▸ **Activity**: Beginning with the line below that contains "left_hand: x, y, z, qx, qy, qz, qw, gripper" and ending with the line that contains "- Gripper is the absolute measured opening", copy every line exactly. Copy nothing else.

Content starts

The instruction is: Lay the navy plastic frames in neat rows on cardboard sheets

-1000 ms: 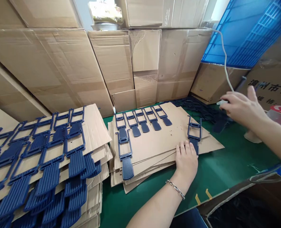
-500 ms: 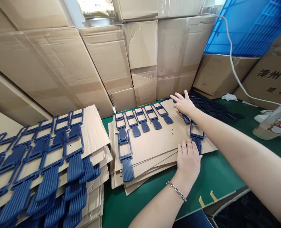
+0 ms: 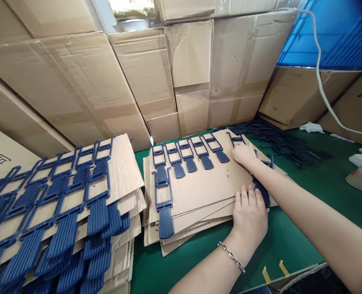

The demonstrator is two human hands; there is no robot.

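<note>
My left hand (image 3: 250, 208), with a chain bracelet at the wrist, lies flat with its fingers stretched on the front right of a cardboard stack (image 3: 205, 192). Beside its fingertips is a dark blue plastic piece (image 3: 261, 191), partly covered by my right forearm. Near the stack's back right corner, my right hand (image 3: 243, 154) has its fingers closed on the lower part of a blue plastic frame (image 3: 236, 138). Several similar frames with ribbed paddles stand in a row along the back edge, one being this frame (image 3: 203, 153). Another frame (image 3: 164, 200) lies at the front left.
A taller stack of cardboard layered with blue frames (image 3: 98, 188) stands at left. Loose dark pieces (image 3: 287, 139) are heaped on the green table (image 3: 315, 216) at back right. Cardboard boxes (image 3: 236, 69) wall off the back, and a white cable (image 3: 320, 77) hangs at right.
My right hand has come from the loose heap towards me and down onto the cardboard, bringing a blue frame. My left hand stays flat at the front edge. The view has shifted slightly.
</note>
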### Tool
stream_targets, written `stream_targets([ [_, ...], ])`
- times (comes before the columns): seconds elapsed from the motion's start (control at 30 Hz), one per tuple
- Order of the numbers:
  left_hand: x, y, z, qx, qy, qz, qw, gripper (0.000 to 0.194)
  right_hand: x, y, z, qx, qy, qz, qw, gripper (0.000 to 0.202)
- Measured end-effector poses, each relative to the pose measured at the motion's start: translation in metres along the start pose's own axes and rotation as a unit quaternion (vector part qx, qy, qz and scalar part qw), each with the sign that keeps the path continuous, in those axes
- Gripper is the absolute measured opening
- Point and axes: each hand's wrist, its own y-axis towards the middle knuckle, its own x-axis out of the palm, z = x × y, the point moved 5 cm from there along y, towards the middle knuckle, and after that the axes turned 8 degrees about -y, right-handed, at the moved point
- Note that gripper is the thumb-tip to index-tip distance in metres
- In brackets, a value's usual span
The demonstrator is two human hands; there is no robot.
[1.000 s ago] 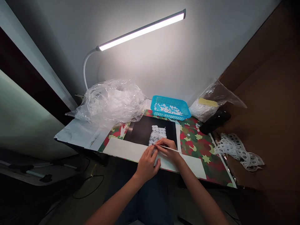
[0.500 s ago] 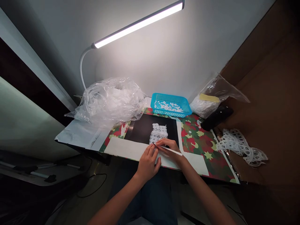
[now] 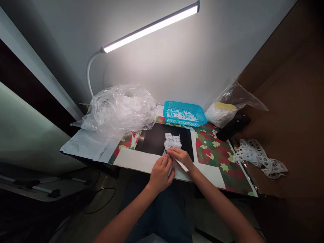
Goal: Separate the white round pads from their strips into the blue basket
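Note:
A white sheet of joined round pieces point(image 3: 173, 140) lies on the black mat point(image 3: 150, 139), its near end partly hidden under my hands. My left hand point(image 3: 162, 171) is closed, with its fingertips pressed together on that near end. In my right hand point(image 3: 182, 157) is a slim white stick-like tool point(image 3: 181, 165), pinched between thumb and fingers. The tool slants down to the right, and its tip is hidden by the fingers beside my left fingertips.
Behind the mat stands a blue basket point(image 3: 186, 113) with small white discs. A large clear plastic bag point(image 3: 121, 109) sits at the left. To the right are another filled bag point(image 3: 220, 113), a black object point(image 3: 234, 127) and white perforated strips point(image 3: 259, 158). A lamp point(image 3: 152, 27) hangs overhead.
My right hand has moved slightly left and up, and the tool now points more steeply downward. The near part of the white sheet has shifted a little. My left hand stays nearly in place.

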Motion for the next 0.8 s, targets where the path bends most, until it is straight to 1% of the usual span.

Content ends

▸ **Written answer**:
  left_hand: x, y, z, qx, qy, qz, qw, gripper (0.000 to 0.194)
  right_hand: x, y, z, qx, qy, qz, qw, gripper (0.000 to 0.202)
- Measured end-effector poses, each relative to the pose measured at the motion's start: translation in metres along the start pose's own axes and rotation as a unit quaternion (vector part qx, qy, qz and scalar part qw), each with the sign that keeps the path continuous, in those axes
- Gripper is the absolute measured opening

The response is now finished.